1. Network Function Virtualization (NFV) and Mobile-Edge Computing (MEC) have been introduced by Internet Service Providers (ISPs) to address various challenges in satisfying the quality of experience demands of IoT applications.
2. A service function chain (SFC) consisting of several virtual network functions (VNFs) can be used to express any IoT service, but determining the placement of VNFs and routing service paths that optimize end-to-end delays is a challenging problem.

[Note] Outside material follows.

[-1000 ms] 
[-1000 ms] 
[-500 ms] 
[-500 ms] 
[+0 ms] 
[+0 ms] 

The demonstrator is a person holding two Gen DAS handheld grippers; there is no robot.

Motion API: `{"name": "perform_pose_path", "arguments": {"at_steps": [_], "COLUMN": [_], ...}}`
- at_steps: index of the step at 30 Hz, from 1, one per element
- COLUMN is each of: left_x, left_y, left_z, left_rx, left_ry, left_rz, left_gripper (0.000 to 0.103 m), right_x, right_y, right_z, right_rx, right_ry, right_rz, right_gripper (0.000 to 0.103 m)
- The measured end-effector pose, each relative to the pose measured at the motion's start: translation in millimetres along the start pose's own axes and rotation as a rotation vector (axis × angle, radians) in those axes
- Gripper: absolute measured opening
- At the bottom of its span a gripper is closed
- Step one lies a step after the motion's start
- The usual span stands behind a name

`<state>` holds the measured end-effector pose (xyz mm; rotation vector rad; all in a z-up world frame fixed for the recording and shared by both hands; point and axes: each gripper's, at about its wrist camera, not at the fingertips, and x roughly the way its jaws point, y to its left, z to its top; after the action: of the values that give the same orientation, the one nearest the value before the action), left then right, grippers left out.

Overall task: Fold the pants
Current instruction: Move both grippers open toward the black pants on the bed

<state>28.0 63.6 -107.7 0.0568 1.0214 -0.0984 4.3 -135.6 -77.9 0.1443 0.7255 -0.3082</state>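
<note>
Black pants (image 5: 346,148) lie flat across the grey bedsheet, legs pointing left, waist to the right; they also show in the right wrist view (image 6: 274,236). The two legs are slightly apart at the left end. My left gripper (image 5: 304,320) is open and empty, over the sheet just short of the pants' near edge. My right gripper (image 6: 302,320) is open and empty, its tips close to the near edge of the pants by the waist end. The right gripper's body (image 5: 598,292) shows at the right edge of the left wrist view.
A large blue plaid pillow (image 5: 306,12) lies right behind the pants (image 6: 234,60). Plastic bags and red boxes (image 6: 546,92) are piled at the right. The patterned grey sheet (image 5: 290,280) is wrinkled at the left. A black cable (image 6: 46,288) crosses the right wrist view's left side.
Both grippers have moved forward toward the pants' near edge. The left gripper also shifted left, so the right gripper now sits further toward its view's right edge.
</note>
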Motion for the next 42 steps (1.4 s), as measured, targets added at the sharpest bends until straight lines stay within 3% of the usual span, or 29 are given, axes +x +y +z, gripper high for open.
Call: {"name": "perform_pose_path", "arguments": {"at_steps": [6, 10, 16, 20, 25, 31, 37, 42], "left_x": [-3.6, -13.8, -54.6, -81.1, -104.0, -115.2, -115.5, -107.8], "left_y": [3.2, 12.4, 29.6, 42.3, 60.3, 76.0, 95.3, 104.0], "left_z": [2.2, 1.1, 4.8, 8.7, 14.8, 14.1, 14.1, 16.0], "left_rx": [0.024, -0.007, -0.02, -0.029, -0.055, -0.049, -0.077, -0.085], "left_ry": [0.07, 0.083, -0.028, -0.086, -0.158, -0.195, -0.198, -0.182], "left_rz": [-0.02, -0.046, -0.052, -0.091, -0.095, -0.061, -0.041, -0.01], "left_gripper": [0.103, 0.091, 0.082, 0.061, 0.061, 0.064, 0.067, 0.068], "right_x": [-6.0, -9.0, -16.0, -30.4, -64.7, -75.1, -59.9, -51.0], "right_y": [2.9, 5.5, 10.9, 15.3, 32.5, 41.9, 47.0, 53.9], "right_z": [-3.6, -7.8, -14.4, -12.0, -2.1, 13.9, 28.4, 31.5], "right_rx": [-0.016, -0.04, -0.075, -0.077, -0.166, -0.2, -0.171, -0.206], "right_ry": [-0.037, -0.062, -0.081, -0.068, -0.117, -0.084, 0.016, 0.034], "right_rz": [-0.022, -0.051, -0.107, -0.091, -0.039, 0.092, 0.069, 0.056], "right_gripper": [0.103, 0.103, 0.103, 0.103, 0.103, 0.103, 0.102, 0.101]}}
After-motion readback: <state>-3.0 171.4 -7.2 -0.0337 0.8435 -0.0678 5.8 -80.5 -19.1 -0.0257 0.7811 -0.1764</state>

3. This paper proposes an SFC dynamic orchestration framework for IoT deep reinforcement learning (DRL), as well as a DRL-based algorithm for SFC-DOP with the actor-critic and deterministic policy gradient scheme, which can efficiently deal with the SFC-DOP in IoT networks.
The article is overall reliable and trustworthy, as it provides a detailed overview of the proposed solution for dynamic service function chain orchestration for NFV/MEC-enabled IoT networks using deep reinforcement learning. The authors provide evidence for their claims through experiments and results, which demonstrate the effectiveness of their proposed approach compared to existing benchmarks. Furthermore, they provide references to related works in order to support their arguments.
However, there are some potential biases that should be noted. For example, the authors do not explore any counterarguments or alternative solutions to their proposed approach, nor do they discuss any possible risks associated with its implementation. Additionally, they do not present both sides equally when discussing related works; instead they focus mainly on their own approach without providing an equal amount of detail about other approaches. Finally, there is some promotional content in the article which could be seen as biased towards their own solution.